Das Blatt schreibt zum juristischen Gerangel um Bodo Ramelow:

Wie macht man aus einer Mücke einen Elefanten? Thüringens frisch gekürter linker Ministerpräsident Bodo Ramelow und die sächsische Justiz zeigen es uns gerade. Die vernünftigste Lösung wäre: Ramelow würde seine privaten Anwaltskosten zahlen - nur um die geht es noch - und diese nicht der Staatskasse, also der Allgemeinheit, aufbürden. Zugleich sollte das Dresdner Gericht erneut das Verfahren einstellen und endlich Ruhe geben. Stattdessen findet ein lächerliches Kräftemessen statt, das weder der Justiz noch der Politik gut tut.

Märkische Allgemeine

Die Zeitung aus Potsdam meint zum selben Thema:

Ramelow und viele andere haben seinerzeit zivilen Ungehorsam gegen Verfassungsfeinde ausgeübt.
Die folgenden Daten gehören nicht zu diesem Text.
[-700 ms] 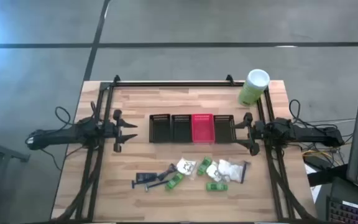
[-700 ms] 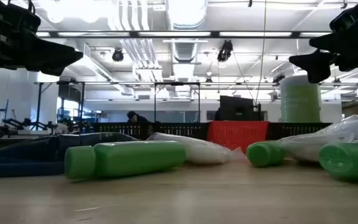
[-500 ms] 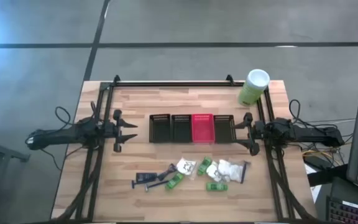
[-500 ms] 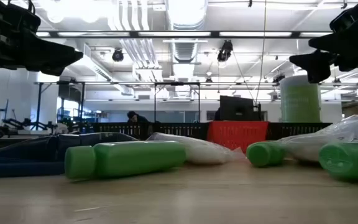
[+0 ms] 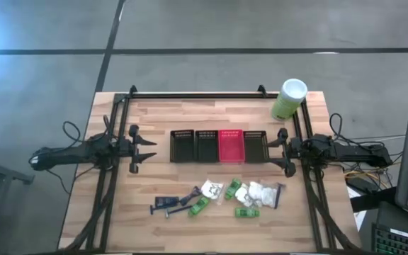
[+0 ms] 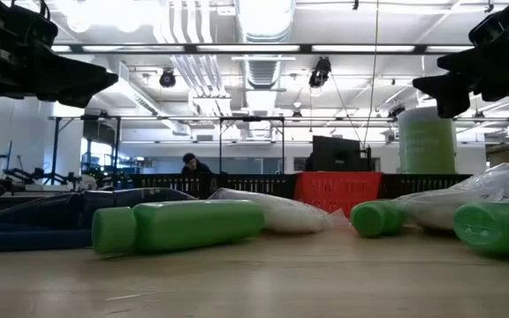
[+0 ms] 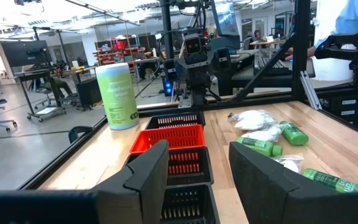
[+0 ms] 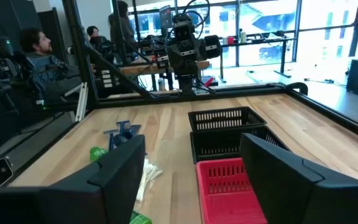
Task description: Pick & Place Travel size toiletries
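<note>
The travel size toiletries lie in a loose cluster near the table's front: green bottles (image 5: pixel 199 206) (image 5: pixel 246 212) (image 6: pixel 177 225), white packets (image 5: pixel 212 189) (image 5: pixel 261 191) and dark razor-like sticks (image 5: pixel 167 204). My left gripper (image 5: pixel 153 150) hovers open at the table's left, above the wood, pointing toward the baskets. My right gripper (image 5: pixel 270 151) hovers open at the right, facing it. Neither touches anything. In the left wrist view the open fingers (image 7: pixel 197 171) frame the basket row.
A row of small mesh baskets, three black (image 5: pixel 183 146) and one red (image 5: pixel 231 146), stands mid-table between the grippers. A pale-green canister with a white lid (image 5: pixel 289 99) stands at the far right corner. A black frame rims the table (image 5: pixel 190 95). People show in the room behind.
</note>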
Wenn das Dresdner Gericht dies in einem prominenten Fall nun nachträglich kriminalisieren will, setzt es sich dem Verdacht aus, nicht mehr unabhängig von der Politik zu agieren. Es sollte die Rolle Ramelows bei den damaligen Ereignissen untersuchen - und das Verfahren einstellen.

Wetzlarer Neue Zeitung

Das Blatt aus Hessen schreibt zum CDU-Parteitag:

Angela Merkel und die Union haben der SPD 2013 nicht zum ersten Mal vorgemacht, dass in der Mitte - und nicht am politischen Rand - Wahlen gewonnen werden. Und Merkel tut auf dem CDU-Parteitag in Köln alles dafür, dass dies noch lange Zeit so bleibt - ob mit oder ohne sie. Dass die Abschaffung der kalten Progression genau im Wahljahr kommen könnte, ist natürlich kein Zufall. Eine SPD, die - wenn auch nur auf Landesebene - mit einer Umverteilungspartei koaliert, wird die Früchte einer Entlastung der Mitte der Gesellschaft kaum ernten können.

El País

Zum Bericht über Foltermethoden des US-Geheimdienstes CIA schreibt die spanische Zeitung:

Die Foltermethoden des Geheimdienstes waren nicht nur brutal, sondern auch weit verbreitet. Sie erbrachten keine wichtigen Informationen im Kampf gegen den Terror der Islamisten. Der CIA belog das Weiße Haus und den Kongress über das Ausmaß seiner Praktiken. Die USA müssen den Geheimdienst einer unabhängigen Kontrolle unterstellen. Obama hat nun einen guten Vorwand, das Lager Guantánamo endlich zu schließen.